Readers new to Chesterton as well as his lifelong fans will delight in the fresh light he sheds here on the existence of God, the nature of man, the meaning of Christ, and the universal call to holiness, which in these pages rings out as loudly as it did when G.K. Chesterton first wrote these words over a century ago.


1/18/14

Democracy and evolution

"DEMOCRACY swept Europe with the sabre when it was founded upon the Rights of Man. It has done literally nothing at all since it has been founded only upon the wrongs of man. Or, more strictly speaking, its recent failure has been due to its not admitting the existence of any rights, or wrongs, or indeed of any humanity. Evolution (the sinister enemy of revolution) does not especially deny the existence of God; what it does deny is the existence of man. And all the despair about the poor, and the cold and repugnant pity for them, has been largely due to the vague sense that they have literally relapsed into the state of the lower animals."

 ~G.K. Chesterton: Charles Dickens, IX.

1/17/14

"Aristocracy is not a government"

"ALL government then is coercive; we happen to have created a government which is not only coercive; but collective. There are only two kinds of government, as I have already said, the despotic and the democratic. Aristocracy is not a government, it is a riot; that most effective kind of riot, a riot of the rich."
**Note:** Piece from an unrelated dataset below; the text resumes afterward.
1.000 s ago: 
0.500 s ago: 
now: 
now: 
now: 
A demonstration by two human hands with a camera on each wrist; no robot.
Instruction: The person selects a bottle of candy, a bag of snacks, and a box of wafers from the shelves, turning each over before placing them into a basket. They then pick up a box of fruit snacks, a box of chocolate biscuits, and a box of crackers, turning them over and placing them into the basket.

~G.K. Chesterton: What's Wrong With the World.

1/16/14

"Happiness consists in being a creature"

"MAN is a creature; all his happiness consists in being a creature; or, as the Great Voice commanded us, in becoming a child. All his fun is in having a gift or present; which the child, with profound understanding, values because it is 'a surprise'. But surprise implies that a thing comes from outside ourselves; and gratitude that it comes from someone other than ourselves. It is thrust through the letter-box; it is thrown in at the window; it is thrown over the wall. Those limits are the lines of the very plan of human pleasure."

~G.K. Chesterton: The Poet and the Lunatics: Episodes in the Life of Gabriel Gale.

• Amazon

1/15/14

"How shallow all these moderns are"

“DON’T you understand how shallow all these moderns are, when they tell you there is no such thing as Atonement or Expiation, when that is the one thing for which the whole heart is sick before the sins of the world? The whole universe was wrong, while the lie of my father flourished like the green bay-tree. It was not respectability that could redeem it. It was religion, expiation, sacrifice, suffering. Somebody must be terribly good, to balance what was so bad. Somebody must be needlessly good, to weigh down the scales of that judgment.”

~G.K. Chesterton: Four Faultless Felons.